V.K.R.V. Rao
Institutional Builder Extraordinaire
By Vijayendra Rao

Vijayendra Kasturi Ranga Vardaraja (V.K.R.V.) Rao was the doyen of economics of post-independence India. He founded two institutions that are central parts of the infrastructure of economic and sociological training and research in India: the Delhi School of Economics (DSE) and the Institute for Economic Growth (IEG). He also founded the Institute for Social and Economic Change (ISEC) in Bengaluru, a major interdisciplinary research and training centre. Many other notable institutions were also his brainchild, including the Indian Council of Social Science Research (ICSSR), the International Institute for Population Studies in Mumbai and the related network of population centres, and the Indian Institute of Foreign Trade (IIFT).
Besides being a major institution builder, Rao was one of the pioneers of development economics and his early work in empirical and theoretical economics was extremely influential1. His MA thesis from the University of Mumbai (formerly known as University of Bombay) on Taxation in India was one of the first empirical studies on the subject in a developing country.
Perhaps his most important contribution was his PhD thesis in the University of Cambridge on India’s national income which was a pioneering effort to develop methods for estimating GDP with sparse data; and had a worldwide impact. His seminal paper “Investment, Income and the Multiplier in a Developing Country” was the first effort to assess the relevance of Keynes’ General Theory in a developing country arguing that Keynesian policies would be inflationary in the context of developing countries. It was required reading in development economics courses around the world for several decades. He also did the earliest work on calculating levels of food supply in India and their nutritive content.
Rao’s influence on development goes well beyond India. As the Chair of the UN Sub-commission on Economic Development (1947−1950), he laid the intellectual foundations for the International Development Association (IDA). The report of the commission (authored by Rao) spelt out the urgent need for a United Nations Economic Development Administration (UNEDA) to “(1) make technical assistance available to underdeveloped countries in preparing schemes for economic development; (2) To coordinate the technical assistance for economic development, which at present is available to underdeveloped countries; (3) To assist underdeveloped countries in obtaining materials, equipment, personnel; (4) To finance or help to finance such schemes of economic development …” and other principles which formed the basis for IDA and helped move the World Bank from an organisation primarily concerned with post-war reconstruction to one focused on economic development. This is a fundamental contribution for which he has not received adequate credit.

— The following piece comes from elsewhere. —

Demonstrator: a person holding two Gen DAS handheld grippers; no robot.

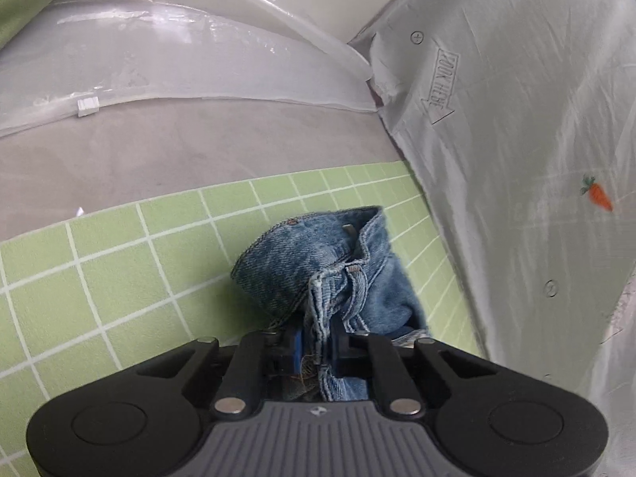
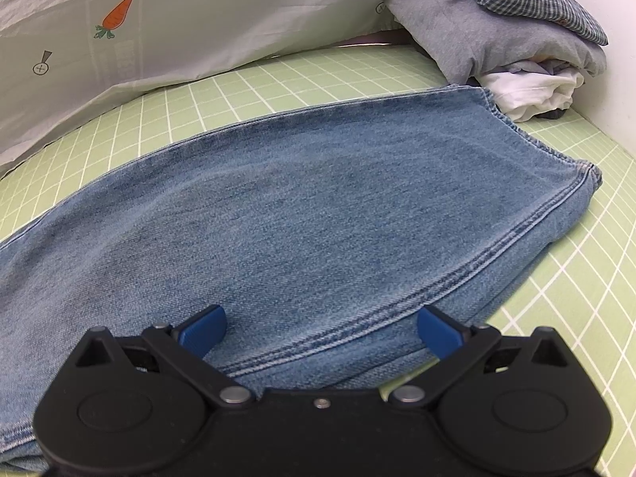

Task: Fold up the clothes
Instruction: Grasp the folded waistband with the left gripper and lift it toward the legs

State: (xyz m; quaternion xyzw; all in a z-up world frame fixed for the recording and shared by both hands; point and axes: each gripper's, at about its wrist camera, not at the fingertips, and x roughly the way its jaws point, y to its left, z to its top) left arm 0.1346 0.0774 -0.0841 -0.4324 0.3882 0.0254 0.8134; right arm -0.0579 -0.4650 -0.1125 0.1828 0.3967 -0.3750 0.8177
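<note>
1. Left gripper [image 1: 316,342]: fingers closed tight on a bunched fold of the jeans [image 1: 318,266] at the waistband end; belt loop and rivet show centre frame, denim rising above the green grid mat [image 1: 119,270].
2. Right gripper [image 2: 322,328]: fingers spread wide, holding nothing, poised low over the flat leg of the jeans [image 2: 278,198], which fills mid-frame; a triple-stitched seam runs diagonally just ahead of the blue pads [image 2: 204,328].
3. Hem edge lies upper right of the right view, just beside the pile of folded clothes [image 2: 516,31]. White carrot-print sheet [image 2: 159,20] occupies upper left.
4. Judgement: step in hand is carrying the waistband over to fold the jeans.
5. To do it well: right gripper should pin or pinch near the seam so the leg does not drag; left should lift only enough to clear the lower layer.
6. Move both ends level; keep seam edges aligned.
7. Risk: the bunched left grip may shed layers; hem may nudge the pile.
</note>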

Rao was born in 1908 in Kancheepuram in Tamil Nadu into a Kannada Madhva Brahmin family that had settled for many generations in the temple town of Srirangam. His father, Kasturi Rangachar made a precarious living as a priest, and in minor government posts. His father then shifted to Bombay (now Mumbai) and started practicing as an astrologer to some of the leading lights of Bombay’s commercial world. The uncertain income that came from this line of work were made even more precarious by Kasturi Rangachar’s predilection for gambling on horses. Consequently, Rao, his mother Bharathi, and his five siblings were always strained for resources. Rao was a particularly precocious child, and his parents decided to invest whatever resources they could muster into him believing that he would be their ticket out of poverty.

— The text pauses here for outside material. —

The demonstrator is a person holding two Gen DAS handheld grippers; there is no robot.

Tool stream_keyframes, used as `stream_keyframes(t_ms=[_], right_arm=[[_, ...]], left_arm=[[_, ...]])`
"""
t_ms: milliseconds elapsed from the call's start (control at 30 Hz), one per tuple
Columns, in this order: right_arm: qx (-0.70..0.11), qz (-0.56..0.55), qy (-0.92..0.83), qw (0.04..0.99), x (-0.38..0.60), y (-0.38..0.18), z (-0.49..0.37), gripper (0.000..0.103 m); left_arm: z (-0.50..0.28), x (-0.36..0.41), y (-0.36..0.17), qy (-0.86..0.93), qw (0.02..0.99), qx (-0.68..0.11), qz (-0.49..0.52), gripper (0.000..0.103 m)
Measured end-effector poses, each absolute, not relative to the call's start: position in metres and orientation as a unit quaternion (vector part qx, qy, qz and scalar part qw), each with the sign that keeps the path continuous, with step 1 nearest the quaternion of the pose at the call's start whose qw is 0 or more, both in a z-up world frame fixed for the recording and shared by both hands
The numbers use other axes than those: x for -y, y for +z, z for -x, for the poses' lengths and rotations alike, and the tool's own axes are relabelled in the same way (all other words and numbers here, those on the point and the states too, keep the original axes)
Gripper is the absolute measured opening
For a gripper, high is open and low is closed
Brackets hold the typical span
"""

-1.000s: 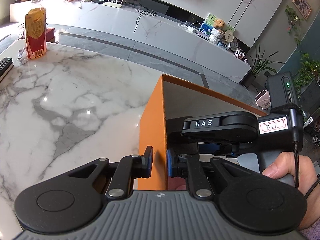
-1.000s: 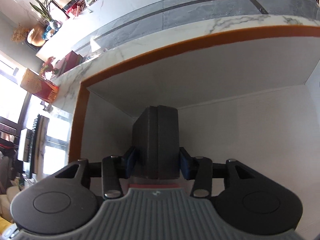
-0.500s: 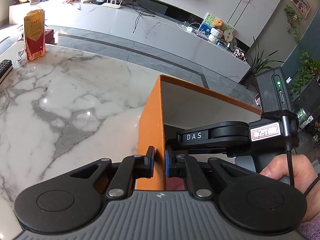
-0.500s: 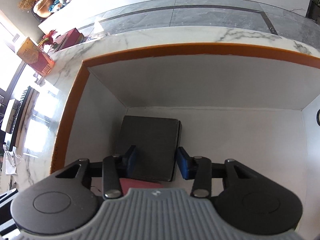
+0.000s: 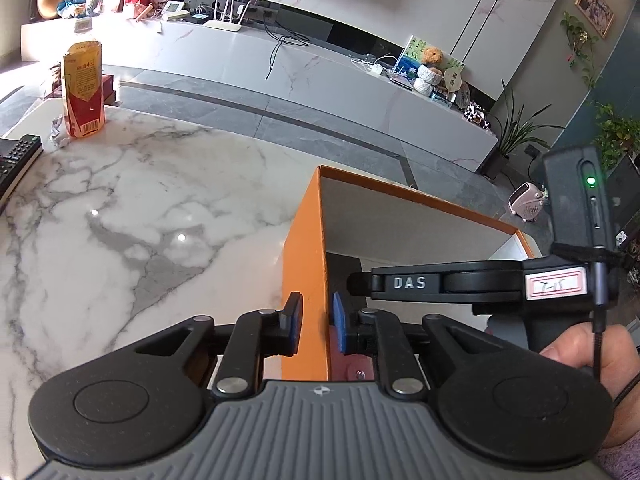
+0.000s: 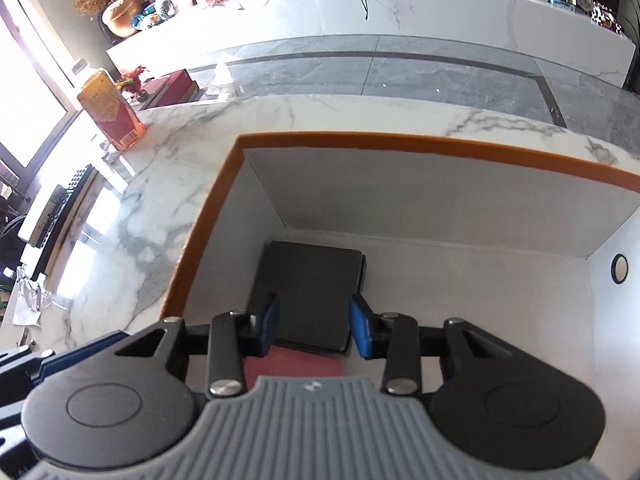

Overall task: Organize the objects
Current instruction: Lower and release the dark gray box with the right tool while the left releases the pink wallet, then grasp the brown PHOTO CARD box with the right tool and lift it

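An orange box [image 5: 304, 240] with a white inside stands on the marble table [image 5: 140, 220]. My left gripper [image 5: 317, 322] straddles its near left wall. Its jaws are opening, and the blue pads [image 5: 339, 328] stand just off the wall. In the right wrist view the box rim [image 6: 400, 142] frames a dark grey flat case [image 6: 312, 280] lying on the box floor. The case partly covers a pink item [image 6: 296, 366]. My right gripper [image 6: 314, 328] hangs open above the case, nothing between its fingers. Its black body [image 5: 460, 284] and a person's hand [image 5: 580, 344] show over the box.
A red and yellow drink carton [image 5: 82, 88] stands at the table's far left, with crumpled paper beside it. A black remote [image 5: 16, 160] lies at the left edge. Beyond the table are a grey floor and a long white bench.
The right gripper let go of the dark case, which went from upright to flat on the box floor, and then rose. The left pads, pressed on the box wall before, have spread slightly.
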State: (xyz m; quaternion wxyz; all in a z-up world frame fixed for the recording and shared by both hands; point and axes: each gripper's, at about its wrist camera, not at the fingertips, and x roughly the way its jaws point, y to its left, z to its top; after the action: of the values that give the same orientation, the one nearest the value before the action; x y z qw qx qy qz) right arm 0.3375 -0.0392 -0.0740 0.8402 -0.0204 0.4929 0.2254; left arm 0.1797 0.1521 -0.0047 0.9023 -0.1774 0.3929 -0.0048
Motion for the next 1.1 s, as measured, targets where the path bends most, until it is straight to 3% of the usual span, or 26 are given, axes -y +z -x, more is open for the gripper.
stream_keyframes(t_ms=[300,467,667,800,1100], right_arm=[[-0.458,-0.009,0.273,0.846,0.078,-0.031,-0.256,0.040],[-0.460,-0.013,0.295,0.837,0.097,-0.025,-0.203,0.040],[-0.485,0.010,0.353,0.800,0.094,-0.047,-0.139,0.038],[-0.505,0.038,0.354,0.786,0.090,-0.071,-0.115,0.031],[-0.499,0.113,0.383,0.769,0.064,-0.092,-0.095,0.033]], left_arm=[[-0.122,-0.147,0.015,-0.016,0.899,-0.413,0.142,0.020],[-0.095,-0.131,0.007,-0.026,0.883,-0.455,0.117,0.030],[-0.068,-0.131,-0.011,0.000,0.858,-0.504,0.095,0.030],[-0.052,-0.127,-0.015,0.010,0.853,-0.516,0.069,0.031],[-0.031,-0.123,-0.016,0.019,0.852,-0.522,0.046,0.031]])
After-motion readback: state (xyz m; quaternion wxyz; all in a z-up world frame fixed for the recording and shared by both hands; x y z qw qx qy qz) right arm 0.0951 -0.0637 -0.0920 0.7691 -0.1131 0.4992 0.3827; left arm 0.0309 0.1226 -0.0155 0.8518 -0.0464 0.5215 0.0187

Rao enrolled in Wilson College in Bombay for his undergraduate education where he majored in economics and came under the influence of Yusuf Meherally, the great social activist who inculcated a strong sense of public purpose in him. Enthused by Gandhiji and the civil disobedience movement, he took to wearing khadi and in his words became a “lifelong khaddarite”. He took his MA in economics from the University of Bombay (now the University of Mumbai) under the supervision of C.N. Vakil (published in 1931 as The Taxation of Income in India). While Rao’s orientation towards planned economic development over free markets later led to disagreements with Vakil, he is a product of the Mumbai School of Economics.
Feeling that he needed more intensive training in Economics, he applied for admission to the London School of Economics (LSE) and to the University of Cambridge culling together resources from loans and grants from the Tata Trust and various other sources. He decided to enrol as an undergraduate at Gonville and Caius College in Cambridge in 1932. He arrived in Cambridge at the height of its intellectual powers – Keynes was in the process of writing the General Theory, and with A.C. Pigou, Piero Sraffa, Joan Robinson, and Richard Kahn, was laying the foundations of 20th century economics.
Rao was invited (unusually for an undergraduate) to join Keynes’ famous Political Economy Club, which was a weekly symposium where work in progress was presented (including early drafts of the General Theory) and ruthlessly dissected. He won the Adam Smith prize for the best Economics student at the University of Cambridge which was a source of great pride for him. He also made lifelong friendships with his fellow students Alexander Cairncross and Hans Singer. Rao and his classmates also made weekly visits to the LSE where he became acquainted with John and Ursula Hicks, Abba Lerner, and Paul Sweezy. Along with “20−30” of these young economists, Rao co-founded the Review of Economic Studies as a forum “to encourage younger writers who could not at that time easily get their articles published in established journals” (Rao, 2002).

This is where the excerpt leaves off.